> **WHAT TO PRODUCE**
Read through the data and report every line in which the word "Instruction" occurs.

● ● ● ●

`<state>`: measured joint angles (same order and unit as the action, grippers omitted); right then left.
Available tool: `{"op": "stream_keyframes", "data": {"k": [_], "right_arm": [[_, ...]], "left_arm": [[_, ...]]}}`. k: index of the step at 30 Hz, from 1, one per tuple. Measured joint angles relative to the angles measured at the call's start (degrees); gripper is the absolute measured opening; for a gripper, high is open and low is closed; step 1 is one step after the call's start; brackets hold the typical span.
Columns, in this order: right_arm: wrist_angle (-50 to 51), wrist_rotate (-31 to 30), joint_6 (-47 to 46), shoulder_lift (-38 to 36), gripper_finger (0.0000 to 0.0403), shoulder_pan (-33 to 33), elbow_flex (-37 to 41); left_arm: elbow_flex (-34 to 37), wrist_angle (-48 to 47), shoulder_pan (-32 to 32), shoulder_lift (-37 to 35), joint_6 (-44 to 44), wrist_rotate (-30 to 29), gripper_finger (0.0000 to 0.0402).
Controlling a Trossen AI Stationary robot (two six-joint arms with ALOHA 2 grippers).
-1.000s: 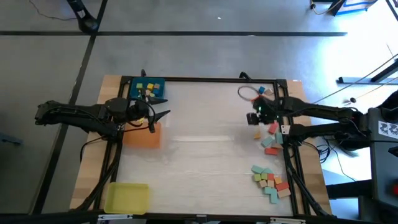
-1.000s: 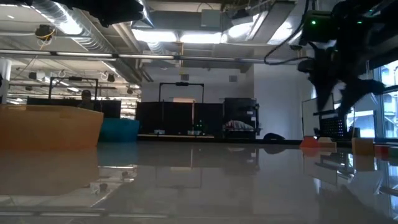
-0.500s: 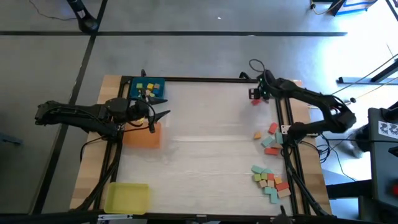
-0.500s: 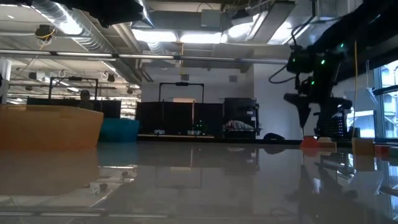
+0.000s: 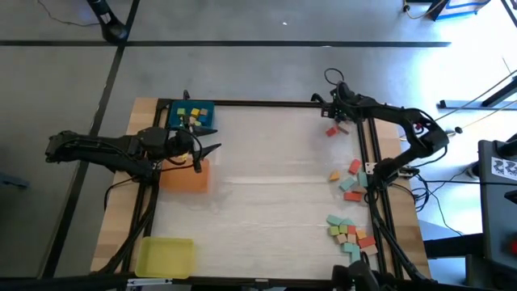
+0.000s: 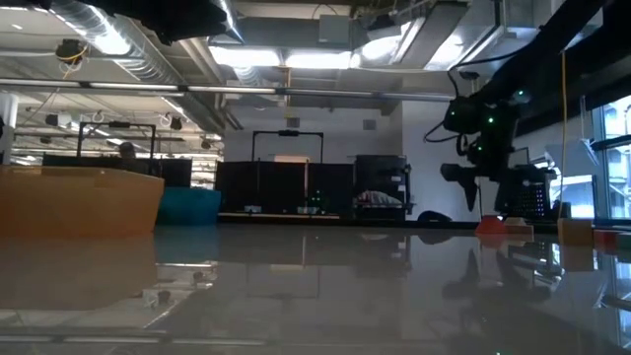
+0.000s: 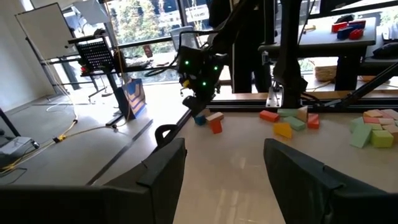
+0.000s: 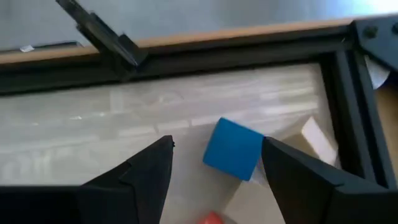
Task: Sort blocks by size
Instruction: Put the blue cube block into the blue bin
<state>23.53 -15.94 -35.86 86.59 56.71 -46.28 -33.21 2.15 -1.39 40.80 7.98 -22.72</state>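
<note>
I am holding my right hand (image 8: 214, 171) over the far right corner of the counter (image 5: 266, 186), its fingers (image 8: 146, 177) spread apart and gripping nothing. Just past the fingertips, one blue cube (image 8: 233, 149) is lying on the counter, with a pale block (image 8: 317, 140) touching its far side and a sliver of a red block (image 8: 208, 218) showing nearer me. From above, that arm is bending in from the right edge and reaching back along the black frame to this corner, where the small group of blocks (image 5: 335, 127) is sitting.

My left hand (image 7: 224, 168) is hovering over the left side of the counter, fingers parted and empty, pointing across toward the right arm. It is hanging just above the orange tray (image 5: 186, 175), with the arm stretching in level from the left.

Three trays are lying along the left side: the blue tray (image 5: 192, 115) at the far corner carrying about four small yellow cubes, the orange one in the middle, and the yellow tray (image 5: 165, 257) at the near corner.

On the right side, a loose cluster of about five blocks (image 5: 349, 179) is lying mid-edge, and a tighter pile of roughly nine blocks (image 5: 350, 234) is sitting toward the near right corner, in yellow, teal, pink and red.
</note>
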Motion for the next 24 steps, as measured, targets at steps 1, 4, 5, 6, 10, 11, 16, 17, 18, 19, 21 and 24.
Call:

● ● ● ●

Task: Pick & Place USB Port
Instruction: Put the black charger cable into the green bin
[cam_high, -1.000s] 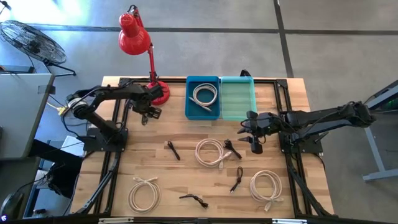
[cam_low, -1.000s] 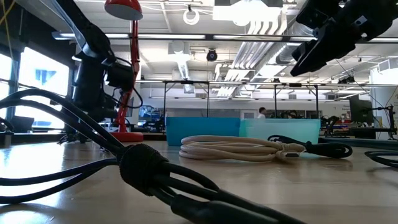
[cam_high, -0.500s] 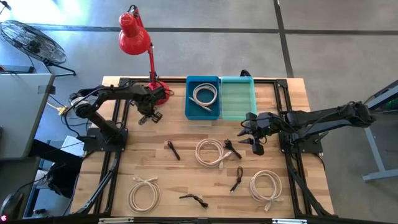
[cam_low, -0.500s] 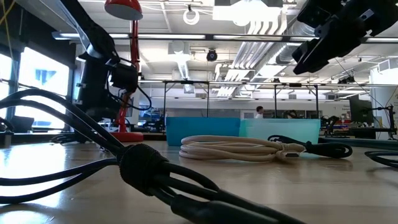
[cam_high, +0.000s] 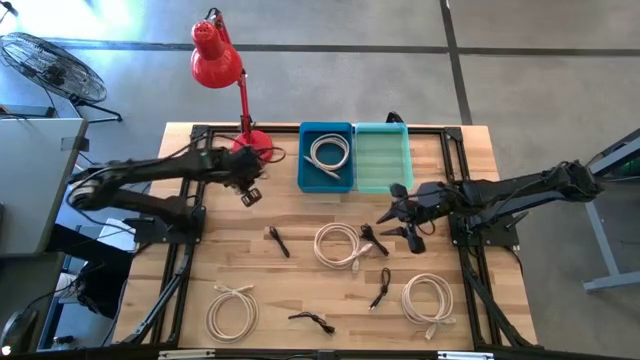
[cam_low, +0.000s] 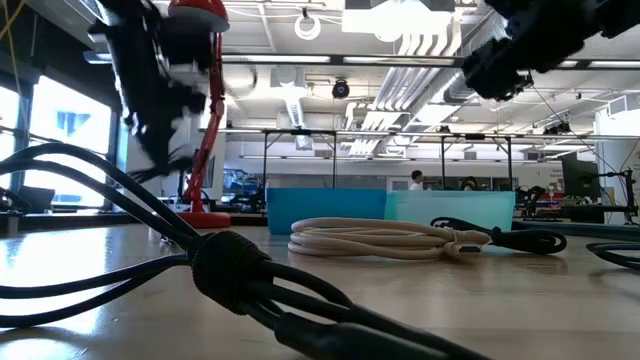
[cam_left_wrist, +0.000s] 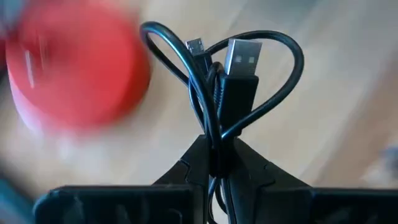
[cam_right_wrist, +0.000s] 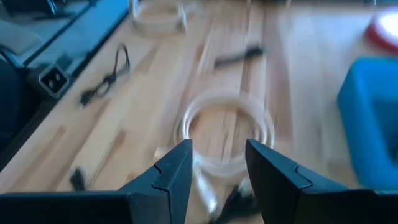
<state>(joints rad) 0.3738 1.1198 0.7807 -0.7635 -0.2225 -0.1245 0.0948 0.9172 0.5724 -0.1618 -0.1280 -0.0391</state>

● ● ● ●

> **ANSWER BOX**
Instruction: Put the blue cube block into the blue bin
Instruction: Put the black charger cable into the green bin

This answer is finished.